The world’s largest global exporter of onions, India has either banned or limited export permits for the in-demand vegetable, as well as for rice, wheat flour, pulses, and sugar, since last December. Subsequently, onion prices are believed to have risen dramatically in neighboring countries that have depended on onion imports from India to meet their domestic demand. Through a “special quota” arrangement, the Indian government recently allowed exports to Bangladesh, Sri Lanka, Mauritius, Bahrain, and Bhutan.

Last week, New Delhi announced it was allowing the export to Maldives of onions and essential items such as eggs, potatoes, rice, wheat flour, sugar, dal (processed pulses), stone aggregate, and river sand.
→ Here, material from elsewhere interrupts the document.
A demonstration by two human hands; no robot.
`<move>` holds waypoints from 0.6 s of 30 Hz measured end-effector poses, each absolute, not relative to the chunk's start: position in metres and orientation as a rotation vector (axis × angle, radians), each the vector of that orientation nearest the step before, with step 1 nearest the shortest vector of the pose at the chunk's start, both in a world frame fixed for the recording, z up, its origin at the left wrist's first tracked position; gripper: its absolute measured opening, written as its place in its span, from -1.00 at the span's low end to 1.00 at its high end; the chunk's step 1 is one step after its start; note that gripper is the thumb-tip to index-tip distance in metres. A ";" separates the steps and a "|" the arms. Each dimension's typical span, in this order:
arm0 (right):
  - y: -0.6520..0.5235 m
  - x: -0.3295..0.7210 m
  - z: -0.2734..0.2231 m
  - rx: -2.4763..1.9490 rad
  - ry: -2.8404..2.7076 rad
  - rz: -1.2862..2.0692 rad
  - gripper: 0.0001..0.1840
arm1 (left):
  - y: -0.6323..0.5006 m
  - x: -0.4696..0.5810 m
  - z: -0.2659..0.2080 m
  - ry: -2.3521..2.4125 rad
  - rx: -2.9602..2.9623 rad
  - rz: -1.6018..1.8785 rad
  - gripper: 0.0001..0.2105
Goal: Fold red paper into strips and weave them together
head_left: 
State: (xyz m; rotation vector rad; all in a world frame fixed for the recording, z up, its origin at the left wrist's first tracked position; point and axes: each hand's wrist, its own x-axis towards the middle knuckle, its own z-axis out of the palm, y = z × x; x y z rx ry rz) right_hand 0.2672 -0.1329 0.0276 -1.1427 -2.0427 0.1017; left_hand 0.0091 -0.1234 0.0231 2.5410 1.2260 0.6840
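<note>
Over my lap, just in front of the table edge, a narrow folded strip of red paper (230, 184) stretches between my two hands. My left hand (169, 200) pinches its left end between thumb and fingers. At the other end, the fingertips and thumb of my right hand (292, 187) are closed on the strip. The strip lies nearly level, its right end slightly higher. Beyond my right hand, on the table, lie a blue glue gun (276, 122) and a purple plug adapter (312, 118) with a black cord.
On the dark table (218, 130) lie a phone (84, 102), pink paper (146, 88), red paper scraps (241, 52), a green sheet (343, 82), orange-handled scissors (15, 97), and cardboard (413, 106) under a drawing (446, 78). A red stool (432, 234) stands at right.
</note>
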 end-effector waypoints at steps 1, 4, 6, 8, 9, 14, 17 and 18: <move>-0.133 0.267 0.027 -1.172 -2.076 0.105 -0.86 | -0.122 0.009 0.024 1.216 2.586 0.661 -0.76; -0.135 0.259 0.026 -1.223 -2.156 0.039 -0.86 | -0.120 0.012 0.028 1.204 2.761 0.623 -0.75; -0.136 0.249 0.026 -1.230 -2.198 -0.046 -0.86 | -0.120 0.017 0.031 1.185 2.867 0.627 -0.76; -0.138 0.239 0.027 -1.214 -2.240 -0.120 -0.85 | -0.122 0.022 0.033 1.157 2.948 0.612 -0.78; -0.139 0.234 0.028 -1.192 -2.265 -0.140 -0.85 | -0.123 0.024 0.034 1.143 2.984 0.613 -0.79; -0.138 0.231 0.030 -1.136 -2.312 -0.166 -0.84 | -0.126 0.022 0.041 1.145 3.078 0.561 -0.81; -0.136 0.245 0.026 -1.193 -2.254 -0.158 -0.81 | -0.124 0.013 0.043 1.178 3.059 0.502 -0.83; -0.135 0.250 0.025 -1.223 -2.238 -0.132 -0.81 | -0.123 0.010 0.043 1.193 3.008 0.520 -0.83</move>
Shipments began on April 1 and will be “exempted from any existing or future restriction/prohibition on export” in the 2024-25 financial year, the government said.

Maldives Foreign Minister Moosa Zameer has thanked India for renewing the quota of essential supplies. In response, Indian Foreign Minister Subhramanyam Jaishankar stressed that India is committed to its “neighbourhood first” and SAGAR policies. The Security and Growth for All in the Region (SAGAR) is India’s policy or doctrine of maritime cooperation in the Indian Ocean Region (IOR).

The granting to Maldives an exception to the export restrictions stands out, as the countries are locked in a diplomatic dispute after Malé asked New Delhi to withdraw around 80 military personnel who have been stationed in the archipelago. The mission was operating three Indian aviation platforms that had been providing humanitarian and medical evacuation services.

Mohamed Muizzu, Maldives’ new president, is seen as close to China and has repeatedly lashed out at India over alleged attempts to undermine Maldivian sovereignty.

A major controversy erupted earlier this year after Maldivian officials made remarks about Indian Prime Minister Narendra Modi that New Delhi saw as “derogatory.” Another official, who was later suspended, created fresh controversy over the weekend after using a symbol that resembled the Ashok Chakra – a symbol featured in the middle of the Indian tricolour – in a (since-deleted) social media post criticising political opposition.

The official apologized on Monday, after facing backlash. Meanwhile, the Indian foreign minister has asserted the need to “welcome competition” and to have “more confidence” in the face of growing Chinese influence in the Southeast Asian region. At the same time, India has been actively expanding its military presence in the region – last month, it commissioned a new naval base in the Lakshadweep Islands near Maldives.